[Exercise prompt] What you return should match the data exactly, from the first line to the last.

[Given records]
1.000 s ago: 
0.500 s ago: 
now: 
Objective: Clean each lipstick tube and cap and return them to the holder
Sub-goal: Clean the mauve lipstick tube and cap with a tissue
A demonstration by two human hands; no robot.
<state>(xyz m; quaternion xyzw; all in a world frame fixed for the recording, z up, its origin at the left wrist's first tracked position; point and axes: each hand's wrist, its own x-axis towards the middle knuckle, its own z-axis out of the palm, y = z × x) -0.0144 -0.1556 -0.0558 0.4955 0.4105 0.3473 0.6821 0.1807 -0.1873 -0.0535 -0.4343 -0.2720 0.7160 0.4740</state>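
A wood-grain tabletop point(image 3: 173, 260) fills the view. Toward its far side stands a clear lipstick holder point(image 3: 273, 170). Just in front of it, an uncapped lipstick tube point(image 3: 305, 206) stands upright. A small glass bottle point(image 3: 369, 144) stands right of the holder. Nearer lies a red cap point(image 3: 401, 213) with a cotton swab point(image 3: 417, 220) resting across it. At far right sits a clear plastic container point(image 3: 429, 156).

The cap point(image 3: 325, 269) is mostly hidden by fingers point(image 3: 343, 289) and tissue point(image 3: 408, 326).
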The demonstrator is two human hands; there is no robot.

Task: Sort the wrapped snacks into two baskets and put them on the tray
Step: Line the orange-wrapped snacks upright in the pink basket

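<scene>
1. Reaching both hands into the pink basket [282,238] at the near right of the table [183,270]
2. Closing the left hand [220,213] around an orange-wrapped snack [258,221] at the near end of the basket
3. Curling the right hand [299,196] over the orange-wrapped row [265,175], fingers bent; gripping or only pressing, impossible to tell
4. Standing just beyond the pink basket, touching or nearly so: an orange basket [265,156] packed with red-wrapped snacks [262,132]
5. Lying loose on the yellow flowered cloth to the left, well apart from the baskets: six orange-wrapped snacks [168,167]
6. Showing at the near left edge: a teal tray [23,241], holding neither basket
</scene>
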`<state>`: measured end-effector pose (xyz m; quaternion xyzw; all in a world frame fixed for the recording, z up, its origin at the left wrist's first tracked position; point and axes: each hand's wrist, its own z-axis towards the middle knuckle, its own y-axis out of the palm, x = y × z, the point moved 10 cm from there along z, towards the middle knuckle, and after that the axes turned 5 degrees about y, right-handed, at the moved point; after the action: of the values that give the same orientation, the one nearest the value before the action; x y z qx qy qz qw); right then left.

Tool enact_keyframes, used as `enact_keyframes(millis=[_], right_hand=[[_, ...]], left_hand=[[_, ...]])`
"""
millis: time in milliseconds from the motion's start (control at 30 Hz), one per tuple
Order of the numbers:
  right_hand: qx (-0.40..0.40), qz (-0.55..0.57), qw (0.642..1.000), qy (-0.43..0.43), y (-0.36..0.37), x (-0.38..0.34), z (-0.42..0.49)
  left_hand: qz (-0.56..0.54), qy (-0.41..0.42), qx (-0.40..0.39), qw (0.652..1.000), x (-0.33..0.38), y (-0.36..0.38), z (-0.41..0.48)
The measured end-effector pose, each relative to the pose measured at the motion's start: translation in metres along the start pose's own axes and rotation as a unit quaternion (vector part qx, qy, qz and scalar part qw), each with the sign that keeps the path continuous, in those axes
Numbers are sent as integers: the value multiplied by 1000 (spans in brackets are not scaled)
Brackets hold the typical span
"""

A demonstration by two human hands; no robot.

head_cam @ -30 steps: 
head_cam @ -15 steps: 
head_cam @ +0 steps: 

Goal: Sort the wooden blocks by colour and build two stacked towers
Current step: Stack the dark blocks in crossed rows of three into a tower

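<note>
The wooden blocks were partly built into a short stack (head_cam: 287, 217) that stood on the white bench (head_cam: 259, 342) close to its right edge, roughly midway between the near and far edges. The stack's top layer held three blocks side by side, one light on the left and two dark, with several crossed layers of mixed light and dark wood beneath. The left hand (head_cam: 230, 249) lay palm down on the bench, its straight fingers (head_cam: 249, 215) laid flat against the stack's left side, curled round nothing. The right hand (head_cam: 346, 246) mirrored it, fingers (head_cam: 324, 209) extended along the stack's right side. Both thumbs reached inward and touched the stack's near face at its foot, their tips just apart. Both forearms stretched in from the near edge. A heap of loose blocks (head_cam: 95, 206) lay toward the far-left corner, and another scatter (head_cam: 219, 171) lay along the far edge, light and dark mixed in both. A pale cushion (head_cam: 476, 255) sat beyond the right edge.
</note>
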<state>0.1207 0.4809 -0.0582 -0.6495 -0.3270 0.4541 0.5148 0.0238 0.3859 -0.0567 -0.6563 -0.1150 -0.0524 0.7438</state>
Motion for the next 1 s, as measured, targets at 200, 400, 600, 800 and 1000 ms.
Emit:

[Response area]
1.000 s ago: 
0.500 s ago: 
now: 
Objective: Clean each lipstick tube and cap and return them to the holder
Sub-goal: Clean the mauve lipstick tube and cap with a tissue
A demonstration by two human hands; no robot.
<state>(xyz m; quaternion xyzw; all in a world frame fixed for the recording, z up, its origin at the left wrist's first tracked position; point and axes: each hand's wrist, its own x-axis towards the middle knuckle, its own z-axis out of the palm, y = z × x) -0.0144 -0.1556 -0.0558 0.4955 0.4105 0.3473 0.6821 0.1807 -0.1873 -0.0535 -0.4343 -0.2720 0.7160 0.4740</state>
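A wood-grain tabletop point(image 3: 173, 260) fills the view. Toward its far side stands a clear lipstick holder point(image 3: 273, 170). Just in front of it, an uncapped lipstick tube point(image 3: 305, 206) stands upright. A small glass bottle point(image 3: 369, 144) stands right of the holder. Nearer lies a red cap point(image 3: 401, 213) with a cotton swab point(image 3: 417, 220) resting across it. At far right sits a clear plastic container point(image 3: 429, 156).

The cap point(image 3: 325, 269) is mostly hidden by fingers point(image 3: 343, 289) and tissue point(image 3: 408, 326).
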The demonstrator is two human hands; there is no robot.

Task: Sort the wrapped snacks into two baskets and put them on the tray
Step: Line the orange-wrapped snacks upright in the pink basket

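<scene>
1. Reaching both hands into the pink basket [282,238] at the near right of the table [183,270]
2. Closing the left hand [220,213] around an orange-wrapped snack [258,221] at the near end of the basket
3. Curling the right hand [299,196] over the orange-wrapped row [265,175], fingers bent; gripping or only pressing, impossible to tell
4. Standing just beyond the pink basket, touching or nearly so: an orange basket [265,156] packed with red-wrapped snacks [262,132]
5. Lying loose on the yellow flowered cloth to the left, well apart from the baskets: six orange-wrapped snacks [168,167]
6. Showing at the near left edge: a teal tray [23,241], holding neither basket
</scene>
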`<state>`: measured end-effector pose (xyz m; quaternion xyzw; all in a world frame fixed for the recording, z up, its origin at the left wrist's first tracked position; point and axes: each hand's wrist, its own z-axis towards the middle knuckle, its own y-axis out of the palm, x = y × z, the point moved 10 cm from there along z, towards the middle knuckle, and after that the axes turned 5 degrees about y, right-handed, at the moved point; after the action: of the values that give the same orientation, the one nearest the value before the action; x y z qx qy qz qw); right then left.

Tool enact_keyframes, used as `enact_keyframes(millis=[_], right_hand=[[_, ...]], left_hand=[[_, ...]])`
"""
millis: time in milliseconds from the motion's start (control at 30 Hz), one per tuple
Order of the numbers:
  right_hand: qx (-0.40..0.40), qz (-0.55..0.57), qw (0.642..1.000), qy (-0.43..0.43), y (-0.36..0.37), x (-0.38..0.34), z (-0.42..0.49)
  left_hand: qz (-0.56..0.54), qy (-0.41..0.42), qx (-0.40..0.39), qw (0.652..1.000), x (-0.33..0.38), y (-0.36..0.38), z (-0.41..0.48)
The measured end-effector pose, each relative to the pose measured at the motion's start: translation in metres along the start pose's own axes and rotation as a unit quaternion (vector part qx, qy, qz and scalar part qw), each with the sign that keeps the path continuous, in those axes
Numbers are sent as integers: the value multiplied by 1000 (spans in brackets are not scaled)
Brackets hold the typical span
"""

A demonstration by two human hands; no robot.

head_cam @ -30 steps: 
head_cam @ -15 steps: 
head_cam @ +0 steps: 

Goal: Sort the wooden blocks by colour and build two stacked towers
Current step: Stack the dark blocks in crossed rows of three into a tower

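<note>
The wooden blocks were partly built into a short stack (head_cam: 287, 217) that stood on the white bench (head_cam: 259, 342) close to its right edge, roughly midway between the near and far edges. The stack's top layer held three blocks side by side, one light on the left and two dark, with several crossed layers of mixed light and dark wood beneath. The left hand (head_cam: 230, 249) lay palm down on the bench, its straight fingers (head_cam: 249, 215) laid flat against the stack's left side, curled round nothing. The right hand (head_cam: 346, 246) mirrored it, fingers (head_cam: 324, 209) extended along the stack's right side. Both thumbs reached inward and touched the stack's near face at its foot, their tips just apart. Both forearms stretched in from the near edge. A heap of loose blocks (head_cam: 95, 206) lay toward the far-left corner, and another scatter (head_cam: 219, 171) lay along the far edge, light and dark mixed in both. A pale cushion (head_cam: 476, 255) sat beyond the right edge.
</note>
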<state>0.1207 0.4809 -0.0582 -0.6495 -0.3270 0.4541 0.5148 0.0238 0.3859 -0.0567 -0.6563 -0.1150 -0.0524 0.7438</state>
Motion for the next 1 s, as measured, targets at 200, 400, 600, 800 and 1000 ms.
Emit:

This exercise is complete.